The advent of the digital computer enabled the development of solution methods for finite wings that are superior to methods that represent the wing by a lifting line. These solution methods are an extension of the airfoil-panel methods discussed in Chapter 5, with singularities here being distributed over the wing planform. The singularities may be sources, doublets, vortices, or certain combinations of these. A source distribution splits the streamlines and thus represents wing thickness, whereas a doublet or vortex distribution gives rise to lift. Vortex elements are discussed here for a wing with an arbitrary planform. Appeal is made to the tangency (i. e., “no-flow”) boundary condition, as in Chapter 5, and a system of simultaneous linear-algebraic equations is developed by applying the tangency-boundary condition at numerous points on the wing surface. The wing is assumed to be at a small angle of attack relative to the freestream flow because the theory is inviscid and irrotational and large areas of separation cannot be accommodated. Unlike liftingline theory, panel methods require no restrictions on wing sweep or AR, but they do rely on the principles of superposition.

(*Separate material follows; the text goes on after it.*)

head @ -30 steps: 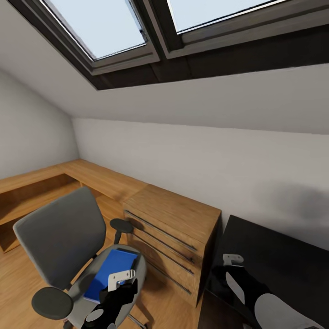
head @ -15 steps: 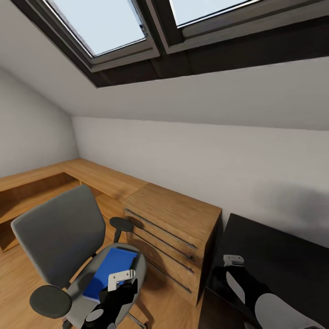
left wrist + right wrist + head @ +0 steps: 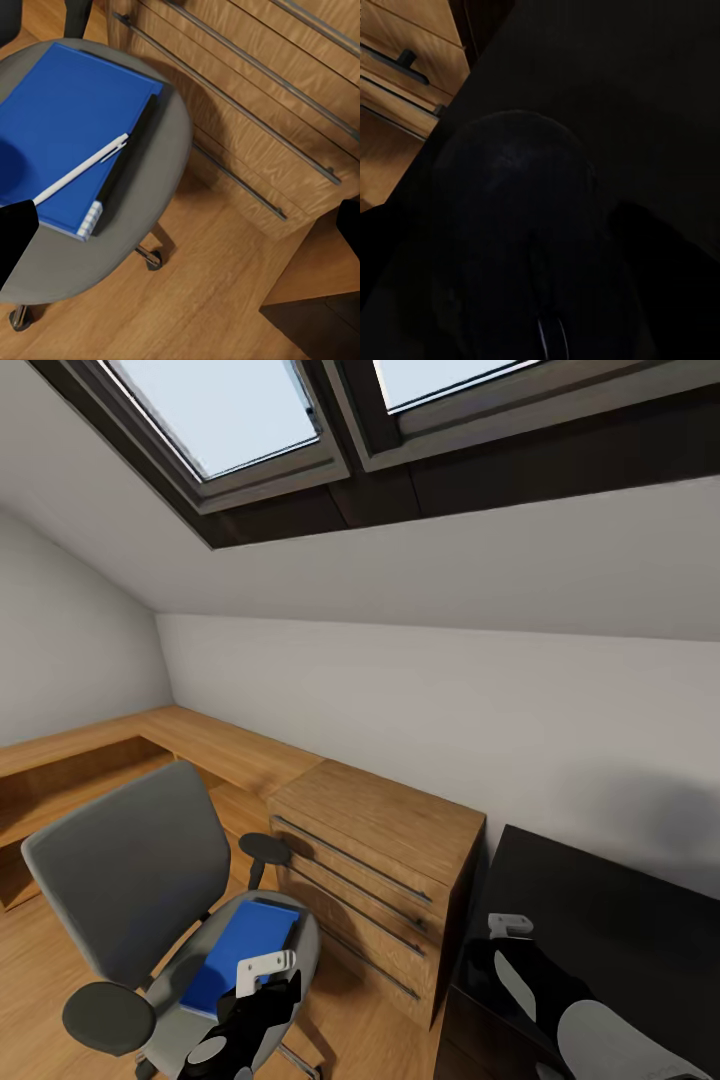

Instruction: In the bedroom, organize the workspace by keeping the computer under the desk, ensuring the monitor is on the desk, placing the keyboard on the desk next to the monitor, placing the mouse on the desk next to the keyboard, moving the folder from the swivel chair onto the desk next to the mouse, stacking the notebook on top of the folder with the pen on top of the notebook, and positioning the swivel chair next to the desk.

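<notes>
The grey swivel chair (image 3: 130, 860) stands at the lower left with the blue folder (image 3: 245, 950) flat on its seat. In the left wrist view the white pen (image 3: 82, 169) lies across the folder (image 3: 67, 127), and a dark strip (image 3: 127, 154) runs along one edge; I cannot tell whether that is the notebook. My left gripper (image 3: 268, 978) hovers just above the seat's front, open, its fingers (image 3: 11, 232) wide apart. My right gripper (image 3: 505, 940) is over the near corner of the black desk (image 3: 600, 920), shut on the dark mouse (image 3: 517, 225), which looms close in the right wrist view.
A light oak cabinet (image 3: 380, 830) with long bar handles stands between the chair and the desk. A low oak shelf (image 3: 90, 760) runs along the left wall. The grey wall slopes up to a skylight (image 3: 230, 410). Wood floor (image 3: 202, 300) shows beside the chair base.
The head camera has tilted a little, so the skylight sits slightly higher and the chair slightly further left in the picture. Both arms have stayed put.
</notes>
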Robot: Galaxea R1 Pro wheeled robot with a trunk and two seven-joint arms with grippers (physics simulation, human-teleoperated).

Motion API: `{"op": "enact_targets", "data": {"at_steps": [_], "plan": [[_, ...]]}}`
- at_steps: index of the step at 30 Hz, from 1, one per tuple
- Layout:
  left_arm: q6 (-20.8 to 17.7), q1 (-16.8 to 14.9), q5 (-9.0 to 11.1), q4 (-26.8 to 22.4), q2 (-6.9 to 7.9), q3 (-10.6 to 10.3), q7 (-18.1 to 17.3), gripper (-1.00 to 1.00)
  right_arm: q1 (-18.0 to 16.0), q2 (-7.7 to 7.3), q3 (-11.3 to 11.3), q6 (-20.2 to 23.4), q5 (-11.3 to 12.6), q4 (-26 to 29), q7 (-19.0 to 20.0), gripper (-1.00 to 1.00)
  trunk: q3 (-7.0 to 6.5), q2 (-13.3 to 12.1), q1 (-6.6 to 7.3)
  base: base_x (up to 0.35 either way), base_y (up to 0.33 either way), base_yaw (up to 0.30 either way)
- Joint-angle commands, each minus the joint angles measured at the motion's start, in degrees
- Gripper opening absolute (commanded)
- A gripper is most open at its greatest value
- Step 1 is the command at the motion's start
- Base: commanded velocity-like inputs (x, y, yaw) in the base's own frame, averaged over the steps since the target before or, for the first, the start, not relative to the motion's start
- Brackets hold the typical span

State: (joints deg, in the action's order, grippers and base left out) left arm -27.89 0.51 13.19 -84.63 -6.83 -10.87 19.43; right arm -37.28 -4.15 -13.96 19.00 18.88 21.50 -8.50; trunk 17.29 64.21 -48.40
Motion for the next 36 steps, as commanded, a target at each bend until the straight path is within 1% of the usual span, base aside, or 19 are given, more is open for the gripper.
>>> {"op": "enact_targets", "data": {"at_steps": [1, 20, 36], "plan": [[-0.14, -0.02, 0.61, -0.10, 0.01, -0.05, 0.52, 1.00, 0.01, -0.08, -0.54, 0.51, 0.20, -0.87, -0.50, -1.00, 0.07, 0.03, -0.01, 0.000, 0.000, 0.000], [-0.14, 0.01, 0.61, -0.18, 0.13, 0.07, 0.52, 1.00, 0.01, -0.05, -0.54, 0.36, 0.19, -0.38, -0.38, -1.00, 0.07, 0.03, -0.01, 0.000, 0.000, 0.000], [-0.14, 0.01, 0.54, -0.19, 0.26, 0.31, 0.52, 1.00, 0.01, -0.07, -0.47, -0.04, 0.19, -0.23, -0.47, -1.00, -2.80, -6.39, 3.50, 0.000, 0.000, 0.000]]}}
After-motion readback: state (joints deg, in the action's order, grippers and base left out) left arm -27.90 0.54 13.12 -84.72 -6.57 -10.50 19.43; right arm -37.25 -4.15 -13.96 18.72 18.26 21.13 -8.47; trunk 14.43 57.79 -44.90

The two panel methods described herein, the vortex panel method (VPM) and the vortex lattice method (VLM), can be used to model inviscid flow over wings with airfoil sections of large or small thickness ratios. The VPM is illustrated for a wing of arbitrary-thickness ratio, and the surface-pressure distribution on the wing is found. The VLM is discussed for a thin wing, that is, the wing thickness is assumed to be
small and its effect is neglected. When the wing thickness is neglected, such panel methods often are called lifting-surface methods. Lifting-surface methods apply the tangency-boundary condition on the camber surface of the wing rather than on the surface of the wing. The advantage of a lifting-surface analysis is that it is easier to program because far fewer panels are needed and the influence equations are simpler while satisfactory accuracy is maintained, as it was in thin-airfoil theory. The disadvantage of a lifting-surface analysis is that it provides the pressure difference (i. e., pressure loading) across the camber surface rather than the pressure distribution on the wing surface. The pressure distribution on the wing surface is needed as input for any related boundary-layer solution. However, lifting-surface methods provide force and moment data.

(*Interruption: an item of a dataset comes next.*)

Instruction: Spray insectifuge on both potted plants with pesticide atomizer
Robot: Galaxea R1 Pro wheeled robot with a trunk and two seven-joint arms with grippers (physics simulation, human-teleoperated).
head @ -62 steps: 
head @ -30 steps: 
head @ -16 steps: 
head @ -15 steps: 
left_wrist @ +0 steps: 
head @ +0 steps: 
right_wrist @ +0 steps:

In both of the panel methods described herein, the wing surface must be subdivided into a suitable number of small quadrilateral panels that reflect the wing shape and planform. These panels need not be of the same size, usually being smallest in regions of rapidly varying flow properties. Thus, given wing surface must be discretized into panels as a preliminary step in the calculation. This grid generation is itself an important area of study. Each panel has vorticity distributed over the surface. In the following discussion, the vorticity is combined with vortex elements for convenience. Higher-order solutions with curved panels and distributed vorticity are found in the literature.